Мэдди суетится вокруг меня, подбирая доказательства того, что она меня обработала, и бросает их в ближайшую мусорку. Она обращается со мной, как с очередным клиентом, как будто вчерашней ночью часами напролет моих пальцев, языка и члена не было в ее киске. Как будто я не потребовал, что она принадлежит мне.

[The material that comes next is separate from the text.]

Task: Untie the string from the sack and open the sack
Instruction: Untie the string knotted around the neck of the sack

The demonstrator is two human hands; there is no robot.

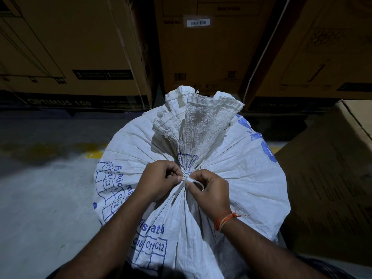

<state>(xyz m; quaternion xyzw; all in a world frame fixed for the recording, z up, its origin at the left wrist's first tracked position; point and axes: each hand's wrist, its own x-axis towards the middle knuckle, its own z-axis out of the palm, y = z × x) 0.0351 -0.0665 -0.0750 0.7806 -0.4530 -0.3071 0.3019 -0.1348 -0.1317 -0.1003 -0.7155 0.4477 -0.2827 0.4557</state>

Из этой ситуации у меня есть лишь два выхода. Я могу выйти в эту дверь и попытаться забыть Мэдди, или я могу напомнить ей, кто ее прошлой ночью пометил.

Пару лет назад я сильно разозлился на своего отца и накричал на него за попытку покончить с собой. Он ответил мне, что потерял всякий смысл жизни. Я пришел в ярость и наорал на него и на всю эту чертову участь спаривания, и что оно того не стоит. Что он не встретил ни одного дня трезвым с тех пор, как умерла мама, но в тот момент он посмотрел на меня с такой свирепой ясностью сознания, что я задался вопросом, не притворялся ли он все эти годы. «Сынок, ты понятия не имеешь, о чем говоришь, — сказал он тихим, разрушенным табаком голосом. — Даже если б это означало не чувствовать этой нескончаемой жуткой боли, я бы ни на что не променял бы и дня жизни со своей парой».